Его тактика могла иметь успех при условии, что обвиняемый стремится хотя бы к правдоподобию. Рукояткину вроде не интересовало, верит он или нет.
— Мне всегда казалось, что Шостакович — композитор, — заметил Рябинин.
— Правильно. Он играл на этой… на контрабасе.
— Он же выступал с верблюдами.
— Ловишь на мелочах? Он сидел на верблюде и играл на контрабасе. В чалме.
— Ты перепутала афишу филармонии с афишей цирка. Может быть, хватит? — не удержался он всё-таки на уровне своей теории.
— Чего хватит?
— Врать-то ведь не умеешь.
Он представил дело так, будто она неопытна во лжи, а не просто издевается над следователем.
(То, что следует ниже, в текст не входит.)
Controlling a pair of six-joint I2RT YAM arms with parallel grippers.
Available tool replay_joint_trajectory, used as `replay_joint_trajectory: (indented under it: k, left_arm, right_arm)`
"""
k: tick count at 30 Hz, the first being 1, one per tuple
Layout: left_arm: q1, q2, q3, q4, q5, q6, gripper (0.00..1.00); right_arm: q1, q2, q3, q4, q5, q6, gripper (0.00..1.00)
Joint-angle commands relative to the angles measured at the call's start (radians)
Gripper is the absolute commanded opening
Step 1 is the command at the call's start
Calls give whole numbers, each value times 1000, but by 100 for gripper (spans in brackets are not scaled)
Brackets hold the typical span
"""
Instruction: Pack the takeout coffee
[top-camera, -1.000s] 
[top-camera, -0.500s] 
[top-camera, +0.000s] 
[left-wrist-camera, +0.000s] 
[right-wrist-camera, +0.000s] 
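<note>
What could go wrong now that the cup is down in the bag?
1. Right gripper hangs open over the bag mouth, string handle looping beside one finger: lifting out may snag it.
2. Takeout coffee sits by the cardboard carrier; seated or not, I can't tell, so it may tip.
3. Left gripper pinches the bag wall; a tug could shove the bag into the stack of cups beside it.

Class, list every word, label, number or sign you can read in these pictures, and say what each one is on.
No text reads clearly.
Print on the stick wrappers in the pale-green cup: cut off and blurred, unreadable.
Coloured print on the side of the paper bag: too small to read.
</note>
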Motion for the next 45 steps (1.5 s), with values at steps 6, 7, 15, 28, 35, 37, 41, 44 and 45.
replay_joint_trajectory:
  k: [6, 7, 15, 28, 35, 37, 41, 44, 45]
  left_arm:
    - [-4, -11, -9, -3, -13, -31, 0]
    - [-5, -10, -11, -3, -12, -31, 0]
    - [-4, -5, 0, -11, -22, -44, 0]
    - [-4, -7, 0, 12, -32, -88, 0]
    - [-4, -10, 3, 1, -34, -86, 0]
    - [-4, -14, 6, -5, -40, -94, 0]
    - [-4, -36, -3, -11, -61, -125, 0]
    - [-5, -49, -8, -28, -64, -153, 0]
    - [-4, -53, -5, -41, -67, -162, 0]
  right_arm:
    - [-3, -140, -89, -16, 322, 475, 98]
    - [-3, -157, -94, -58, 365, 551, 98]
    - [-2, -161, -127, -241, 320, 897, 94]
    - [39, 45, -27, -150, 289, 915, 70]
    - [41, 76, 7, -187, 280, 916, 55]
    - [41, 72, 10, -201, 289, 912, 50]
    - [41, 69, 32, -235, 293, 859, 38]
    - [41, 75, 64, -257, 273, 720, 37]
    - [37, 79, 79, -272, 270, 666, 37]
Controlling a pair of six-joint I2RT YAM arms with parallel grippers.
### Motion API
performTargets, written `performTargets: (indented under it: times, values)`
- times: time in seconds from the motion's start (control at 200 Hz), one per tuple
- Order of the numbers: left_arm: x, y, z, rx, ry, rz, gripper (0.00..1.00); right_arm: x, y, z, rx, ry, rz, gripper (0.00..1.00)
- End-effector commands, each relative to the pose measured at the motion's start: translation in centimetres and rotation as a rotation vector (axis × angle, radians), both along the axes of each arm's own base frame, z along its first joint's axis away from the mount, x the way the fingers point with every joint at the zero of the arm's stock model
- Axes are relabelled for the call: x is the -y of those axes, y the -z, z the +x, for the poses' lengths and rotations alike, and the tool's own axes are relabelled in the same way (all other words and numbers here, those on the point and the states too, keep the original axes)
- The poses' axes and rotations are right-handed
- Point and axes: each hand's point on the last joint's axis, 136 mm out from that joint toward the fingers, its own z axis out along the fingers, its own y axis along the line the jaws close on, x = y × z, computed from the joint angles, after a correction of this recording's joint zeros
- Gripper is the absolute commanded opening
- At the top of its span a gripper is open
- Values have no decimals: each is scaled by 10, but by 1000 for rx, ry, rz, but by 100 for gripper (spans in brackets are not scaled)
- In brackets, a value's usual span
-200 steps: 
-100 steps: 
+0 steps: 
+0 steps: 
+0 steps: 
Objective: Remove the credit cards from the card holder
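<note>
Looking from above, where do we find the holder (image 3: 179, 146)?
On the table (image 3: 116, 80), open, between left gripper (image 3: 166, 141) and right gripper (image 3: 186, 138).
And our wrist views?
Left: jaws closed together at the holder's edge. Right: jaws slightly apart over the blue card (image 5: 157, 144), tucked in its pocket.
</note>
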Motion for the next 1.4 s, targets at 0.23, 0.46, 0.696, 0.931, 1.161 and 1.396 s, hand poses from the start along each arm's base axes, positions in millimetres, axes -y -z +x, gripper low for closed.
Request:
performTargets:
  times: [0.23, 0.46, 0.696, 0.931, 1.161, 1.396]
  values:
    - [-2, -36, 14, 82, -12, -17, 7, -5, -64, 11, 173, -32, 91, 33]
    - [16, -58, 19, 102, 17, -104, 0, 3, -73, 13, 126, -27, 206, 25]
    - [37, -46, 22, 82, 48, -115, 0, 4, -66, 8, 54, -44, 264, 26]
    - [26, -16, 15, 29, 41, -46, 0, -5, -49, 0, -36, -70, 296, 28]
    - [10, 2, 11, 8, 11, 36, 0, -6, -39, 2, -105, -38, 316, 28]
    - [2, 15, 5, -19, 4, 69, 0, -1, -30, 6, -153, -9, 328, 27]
— Не умею, это верно заметил, — притворно вздохнула она, — а честному человеку трудно.
— Где же ты была второго июля с шестнадцати часов? — беззаботно спросил Рябинин. — Ответишь — хорошо, не ответишь — не так уж важно.
— Наверное, в филармонии. Да, в филармонии.
— Ну и что там было?
О филармонии Рябинин мог поговорить — раза два в месяц Лида приходила после шести часов к нему в кабинет и молча клала на стол билеты — ставила его перед свершившимся фактом. И если не дежурил, и не было «глухаря», и не затянулся допрос, и не поджимали сроки — он безропотно шёл на концерт.
— Как всегда, скука.
— Что исполнялось?
— Не была я в филармонии. В кафе-мороженом была.
— Это уже ближе к истине. Но ещё далеко.